▸ Your assignment: Every line of the data below should be printed exactly.

Segment Start: Input records

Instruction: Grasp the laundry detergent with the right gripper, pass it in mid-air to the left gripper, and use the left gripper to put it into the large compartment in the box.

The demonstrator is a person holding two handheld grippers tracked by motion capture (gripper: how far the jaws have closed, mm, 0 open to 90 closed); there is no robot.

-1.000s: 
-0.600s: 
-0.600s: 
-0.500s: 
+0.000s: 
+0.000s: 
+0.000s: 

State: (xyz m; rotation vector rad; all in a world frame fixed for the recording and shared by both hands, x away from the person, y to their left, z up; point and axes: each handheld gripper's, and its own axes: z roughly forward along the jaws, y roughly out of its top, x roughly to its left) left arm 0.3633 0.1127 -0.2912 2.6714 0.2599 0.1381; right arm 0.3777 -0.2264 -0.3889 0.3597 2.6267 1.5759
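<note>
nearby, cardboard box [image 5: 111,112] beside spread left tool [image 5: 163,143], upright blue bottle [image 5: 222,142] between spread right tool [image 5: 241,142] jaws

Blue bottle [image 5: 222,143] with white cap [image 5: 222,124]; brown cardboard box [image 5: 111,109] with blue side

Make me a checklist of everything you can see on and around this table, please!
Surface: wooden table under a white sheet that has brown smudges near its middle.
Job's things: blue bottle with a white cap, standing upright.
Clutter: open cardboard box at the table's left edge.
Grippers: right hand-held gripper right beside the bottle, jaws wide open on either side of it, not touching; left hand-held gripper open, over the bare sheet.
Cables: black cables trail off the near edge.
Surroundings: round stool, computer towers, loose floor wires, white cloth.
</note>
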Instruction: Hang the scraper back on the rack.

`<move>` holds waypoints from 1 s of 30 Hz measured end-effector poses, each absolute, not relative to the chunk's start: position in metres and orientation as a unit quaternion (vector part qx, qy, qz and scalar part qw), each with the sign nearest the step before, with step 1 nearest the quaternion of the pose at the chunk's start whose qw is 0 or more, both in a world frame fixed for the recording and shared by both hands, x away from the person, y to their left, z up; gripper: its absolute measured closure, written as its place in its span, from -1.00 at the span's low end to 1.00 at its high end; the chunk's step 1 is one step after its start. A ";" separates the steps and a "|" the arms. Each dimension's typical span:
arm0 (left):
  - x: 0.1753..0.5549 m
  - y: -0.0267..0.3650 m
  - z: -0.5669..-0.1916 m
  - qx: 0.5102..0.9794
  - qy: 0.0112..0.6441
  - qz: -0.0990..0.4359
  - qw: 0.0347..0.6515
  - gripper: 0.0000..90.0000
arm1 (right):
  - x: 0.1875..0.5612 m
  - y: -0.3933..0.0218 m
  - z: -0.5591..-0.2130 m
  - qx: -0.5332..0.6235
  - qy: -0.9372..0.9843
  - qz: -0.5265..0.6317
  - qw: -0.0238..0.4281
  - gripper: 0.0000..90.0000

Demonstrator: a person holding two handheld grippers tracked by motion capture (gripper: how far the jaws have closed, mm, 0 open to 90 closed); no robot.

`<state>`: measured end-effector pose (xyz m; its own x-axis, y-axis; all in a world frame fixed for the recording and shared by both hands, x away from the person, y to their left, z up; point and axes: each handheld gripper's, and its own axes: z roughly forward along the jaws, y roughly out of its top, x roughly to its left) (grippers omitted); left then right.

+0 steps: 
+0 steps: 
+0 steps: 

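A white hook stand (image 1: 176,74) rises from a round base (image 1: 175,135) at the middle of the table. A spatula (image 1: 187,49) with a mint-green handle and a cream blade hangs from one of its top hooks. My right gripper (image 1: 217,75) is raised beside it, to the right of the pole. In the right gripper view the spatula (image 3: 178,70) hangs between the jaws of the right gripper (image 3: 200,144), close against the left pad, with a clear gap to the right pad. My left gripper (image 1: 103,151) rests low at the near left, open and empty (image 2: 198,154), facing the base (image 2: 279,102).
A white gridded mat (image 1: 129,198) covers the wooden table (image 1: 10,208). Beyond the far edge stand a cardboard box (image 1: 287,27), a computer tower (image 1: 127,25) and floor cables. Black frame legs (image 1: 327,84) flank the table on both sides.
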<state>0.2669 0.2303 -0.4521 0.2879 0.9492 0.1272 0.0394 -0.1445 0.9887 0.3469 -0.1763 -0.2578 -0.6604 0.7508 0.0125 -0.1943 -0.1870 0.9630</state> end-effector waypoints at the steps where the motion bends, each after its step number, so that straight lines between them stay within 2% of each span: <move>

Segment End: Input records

▸ Solution for this exercise:
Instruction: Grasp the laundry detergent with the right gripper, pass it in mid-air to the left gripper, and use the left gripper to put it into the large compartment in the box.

The demonstrator is a person holding two handheld grippers tracked by motion capture (gripper: how far the jaws have closed, mm, 0 open to 90 closed); there is no robot.

-1.000s: 
-0.600s: 
-0.600s: 
-0.500s: 
+0.000s: 
+0.000s: 
+0.000s: 

State: (xyz m; rotation vector rad; all in a world frame fixed for the recording and shared by both hands, x away from the person, y to their left, z up; point and axes: each handheld gripper's, and its own axes: z roughly forward along the jaws, y roughly out of its top, x roughly to its left) left arm 0.3633 0.1127 -0.2912 2.6714 0.2599 0.1381; right arm 0.3777 -0.2264 -0.3889 0.3597 2.6267 1.5759
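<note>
nearby, cardboard box [image 5: 111,112] beside spread left tool [image 5: 163,143], upright blue bottle [image 5: 222,142] between spread right tool [image 5: 241,142] jaws

Blue bottle [image 5: 222,143] with white cap [image 5: 222,124]; brown cardboard box [image 5: 111,109] with blue side

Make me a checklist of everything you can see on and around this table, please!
Surface: wooden table under a white sheet that has brown smudges near its middle.
Job's things: blue bottle with a white cap, standing upright.
Clutter: open cardboard box at the table's left edge.
Grippers: right hand-held gripper right beside the bottle, jaws wide open on either side of it, not touching; left hand-held gripper open, over the bare sheet.
Cables: black cables trail off the near edge.
Surroundings: round stool, computer towers, loose floor wires, white cloth.
</note>
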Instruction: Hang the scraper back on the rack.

`<move>` holds waypoints from 1 s of 30 Hz measured end-effector poses, each absolute, not relative to the chunk's start: position in metres and orientation as a unit quaternion (vector part qx, qy, qz and scalar part qw), each with the sign nearest the step before, with step 1 nearest the quaternion of the pose at the chunk's start whose qw is 0 or more, both in a world frame fixed for the recording and shared by both hands, x away from the person, y to their left, z up; gripper: its absolute measured closure, written as its place in its span, from -1.00 at the span's low end to 1.00 at its high end; the chunk's step 1 is one step after its start. A ";" separates the steps and a "|" the arms. Each dimension's typical span:
arm0 (left):
  - x: 0.1753..0.5549 m
  - y: -0.0267..0.3650 m
  - z: -0.5669..-0.1916 m
  - qx: 0.5102..0.9794
  - qy: 0.0112..0.6441
  - qz: -0.0990..0.4359
  - qw: 0.0347..0.6515
  - gripper: 0.0000..90.0000
arm1 (right):
  - x: 0.1875..0.5612 m
  - y: -0.3933..0.0218 m
  - z: -0.5591..-0.2130 m
  - qx: -0.5332..0.6235
  - qy: -0.9372..0.9843
  - qz: -0.5265..0.6317
  - qw: -0.0238..0.4281
  - gripper: 0.0000..90.0000

Demonstrator: a person holding two handheld grippers tracked by motion capture (gripper: how far the jaws have closed, mm, 0 open to 90 closed); no robot.

`<state>`: measured end-effector pose (xyz m; its own x-axis, y-axis; all in a world frame fixed for the recording and shared by both hands, x away from the person, y to their left, z up; point and axes: each handheld gripper's, and its own axes: z roughly forward along the jaws, y roughly out of its top, x roughly to its left) (grippers omitted); left then right.

+0 steps: 
+0 steps: 
+0 steps: 

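A white hook stand (image 1: 176,74) rises from a round base (image 1: 175,135) at the middle of the table. A spatula (image 1: 187,49) with a mint-green handle and a cream blade hangs from one of its top hooks. My right gripper (image 1: 217,75) is raised beside it, to the right of the pole. In the right gripper view the spatula (image 3: 178,70) hangs between the jaws of the right gripper (image 3: 200,144), close against the left pad, with a clear gap to the right pad. My left gripper (image 1: 103,151) rests low at the near left, open and empty (image 2: 198,154), facing the base (image 2: 279,102).
A white gridded mat (image 1: 129,198) covers the wooden table (image 1: 10,208). Beyond the far edge stand a cardboard box (image 1: 287,27), a computer tower (image 1: 127,25) and floor cables. Black frame legs (image 1: 327,84) flank the table on both sides.
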<state>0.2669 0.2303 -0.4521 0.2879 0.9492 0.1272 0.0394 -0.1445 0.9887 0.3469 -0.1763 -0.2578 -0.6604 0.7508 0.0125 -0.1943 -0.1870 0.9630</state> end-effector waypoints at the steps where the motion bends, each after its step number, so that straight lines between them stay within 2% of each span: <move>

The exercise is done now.